Posted on 06/20/2014 5:41:06 PM PDT by grundle
Students all over the country are in a state of excitement. It is the end of the school year, and for many, the end of high school. Graduations are being celebrated in every state. Proud parents are posting photos of their children in caps and gowns, shopping for their prom outfits, and doing senior activities. Yearbooks are floating through classrooms, filled with heartfelt goodbyes and keep in touch messages. All of their hard work has paid off and many have their parents to thank for their good grades.
Parents in African and Caribbean cultures are doing something new to make their kids study harder so that they will get better grades. They are posting hilarious Youtube videos that show how parents in these different cultures get their kids to take their education seriously.

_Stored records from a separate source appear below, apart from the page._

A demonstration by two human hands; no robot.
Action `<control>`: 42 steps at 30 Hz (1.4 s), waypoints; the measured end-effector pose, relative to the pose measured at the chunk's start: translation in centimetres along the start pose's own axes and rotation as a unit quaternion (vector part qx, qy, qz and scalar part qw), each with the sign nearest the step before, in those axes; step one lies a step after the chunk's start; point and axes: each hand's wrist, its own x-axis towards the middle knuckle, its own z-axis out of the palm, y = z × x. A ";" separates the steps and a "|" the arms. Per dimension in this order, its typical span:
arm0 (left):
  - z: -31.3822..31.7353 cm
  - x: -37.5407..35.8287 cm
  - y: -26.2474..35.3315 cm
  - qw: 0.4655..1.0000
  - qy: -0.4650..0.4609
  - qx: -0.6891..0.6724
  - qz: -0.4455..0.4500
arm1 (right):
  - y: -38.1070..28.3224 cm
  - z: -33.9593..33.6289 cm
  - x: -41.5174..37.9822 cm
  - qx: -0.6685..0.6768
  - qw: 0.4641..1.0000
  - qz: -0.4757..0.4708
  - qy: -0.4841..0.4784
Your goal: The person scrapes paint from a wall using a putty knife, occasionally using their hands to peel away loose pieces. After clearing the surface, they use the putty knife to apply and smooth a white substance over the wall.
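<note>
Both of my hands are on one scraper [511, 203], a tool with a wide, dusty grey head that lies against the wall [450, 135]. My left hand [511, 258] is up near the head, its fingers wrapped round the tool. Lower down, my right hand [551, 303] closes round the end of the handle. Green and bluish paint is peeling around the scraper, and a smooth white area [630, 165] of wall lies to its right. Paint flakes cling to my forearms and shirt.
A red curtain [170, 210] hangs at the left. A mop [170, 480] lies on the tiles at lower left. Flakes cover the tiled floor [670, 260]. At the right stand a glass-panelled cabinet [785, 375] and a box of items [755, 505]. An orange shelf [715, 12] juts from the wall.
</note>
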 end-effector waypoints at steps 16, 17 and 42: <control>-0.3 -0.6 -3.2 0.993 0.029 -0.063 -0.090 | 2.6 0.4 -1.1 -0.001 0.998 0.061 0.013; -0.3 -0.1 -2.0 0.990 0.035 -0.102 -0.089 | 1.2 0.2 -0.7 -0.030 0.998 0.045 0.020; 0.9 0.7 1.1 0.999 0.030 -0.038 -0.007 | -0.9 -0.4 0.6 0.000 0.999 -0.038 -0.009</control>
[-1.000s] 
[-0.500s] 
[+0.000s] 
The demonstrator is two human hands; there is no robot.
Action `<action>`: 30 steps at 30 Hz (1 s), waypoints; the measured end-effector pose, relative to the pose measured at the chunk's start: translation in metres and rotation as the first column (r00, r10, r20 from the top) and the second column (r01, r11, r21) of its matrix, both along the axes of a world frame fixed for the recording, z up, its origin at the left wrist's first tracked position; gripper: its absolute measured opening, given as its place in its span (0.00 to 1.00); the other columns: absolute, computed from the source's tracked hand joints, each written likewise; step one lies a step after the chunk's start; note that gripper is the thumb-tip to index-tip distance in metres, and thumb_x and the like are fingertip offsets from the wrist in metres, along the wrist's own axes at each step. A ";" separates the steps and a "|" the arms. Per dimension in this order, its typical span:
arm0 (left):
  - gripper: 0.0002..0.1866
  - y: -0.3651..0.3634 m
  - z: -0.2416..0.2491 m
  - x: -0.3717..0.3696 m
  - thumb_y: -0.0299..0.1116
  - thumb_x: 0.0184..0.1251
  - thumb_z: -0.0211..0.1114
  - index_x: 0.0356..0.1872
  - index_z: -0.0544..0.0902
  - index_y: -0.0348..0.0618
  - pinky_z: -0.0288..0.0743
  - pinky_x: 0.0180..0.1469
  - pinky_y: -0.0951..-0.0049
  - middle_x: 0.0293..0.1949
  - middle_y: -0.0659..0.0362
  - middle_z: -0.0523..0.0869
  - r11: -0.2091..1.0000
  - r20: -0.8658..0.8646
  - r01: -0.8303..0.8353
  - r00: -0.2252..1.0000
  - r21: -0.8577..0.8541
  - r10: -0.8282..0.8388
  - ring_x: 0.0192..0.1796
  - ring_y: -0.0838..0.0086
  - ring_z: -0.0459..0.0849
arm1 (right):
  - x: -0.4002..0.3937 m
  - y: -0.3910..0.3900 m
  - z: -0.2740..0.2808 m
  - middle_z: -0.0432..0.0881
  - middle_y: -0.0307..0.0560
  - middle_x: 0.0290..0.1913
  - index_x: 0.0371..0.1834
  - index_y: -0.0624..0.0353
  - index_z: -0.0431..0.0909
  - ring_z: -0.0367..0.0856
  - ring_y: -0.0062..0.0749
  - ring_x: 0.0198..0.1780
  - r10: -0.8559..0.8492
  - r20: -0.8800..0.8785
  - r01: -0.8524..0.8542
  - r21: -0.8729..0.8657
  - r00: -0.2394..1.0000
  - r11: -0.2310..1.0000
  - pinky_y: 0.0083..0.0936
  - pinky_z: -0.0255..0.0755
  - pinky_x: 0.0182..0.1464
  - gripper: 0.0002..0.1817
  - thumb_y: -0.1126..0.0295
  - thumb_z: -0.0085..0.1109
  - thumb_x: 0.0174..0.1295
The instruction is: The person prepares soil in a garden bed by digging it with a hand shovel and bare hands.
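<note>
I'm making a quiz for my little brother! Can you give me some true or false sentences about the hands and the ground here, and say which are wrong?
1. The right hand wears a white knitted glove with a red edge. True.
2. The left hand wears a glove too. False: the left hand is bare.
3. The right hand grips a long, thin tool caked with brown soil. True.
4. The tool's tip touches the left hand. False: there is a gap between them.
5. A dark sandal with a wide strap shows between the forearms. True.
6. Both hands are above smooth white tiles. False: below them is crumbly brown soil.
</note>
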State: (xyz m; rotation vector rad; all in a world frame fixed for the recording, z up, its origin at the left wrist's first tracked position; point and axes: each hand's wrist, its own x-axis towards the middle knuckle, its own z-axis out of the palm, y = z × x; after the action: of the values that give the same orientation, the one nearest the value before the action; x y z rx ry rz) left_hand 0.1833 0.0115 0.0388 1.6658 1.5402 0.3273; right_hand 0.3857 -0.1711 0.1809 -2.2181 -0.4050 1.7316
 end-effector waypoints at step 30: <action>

1. Nigeria A video from a parent in Nigeria shows his son coming home with a 90 on his report card and the father is not happy about it. He tells his son that it is not good enough. The son says that its the best grade in his class but his father tells him not to compare himself to others. He then tells him that for dinner he is making him eat Ghanaian jolof rice. This is throwing some history in as when Nigerias economy dipped, they needed to get rid of workers from Ghana. Those from Ghana were forced out carrying only what they could fit in a medium grocery bag.
2. Jamaica This video shows a father who is upset about hearing that his son is misbehaving in music class. He tells him that he worked too hard to bring his son over to America for him to squander the education that he is getting.
3. Quintessential African parent The final video shows a mother in a meeting about her daughter with the art teacher. She has no interest in what the teacher has to say about her daughters skills and asks where the real teachers are. This serves to show the struggle that many are facing with education reform as more time is taken in the core studies and it pushes essential studies such as the arts out of view.
Here is a funny video of a Nigerian Dad:
http://www.youtube.com/watch?v=24TArrpkwjE
It’s not true that black people cannot study or cannot excel in school. Black people DO excel, but in other cultures—even when they have schools with dirt floors, few books, NO COMPUTERS, and poorly-educated but dedicated teachers.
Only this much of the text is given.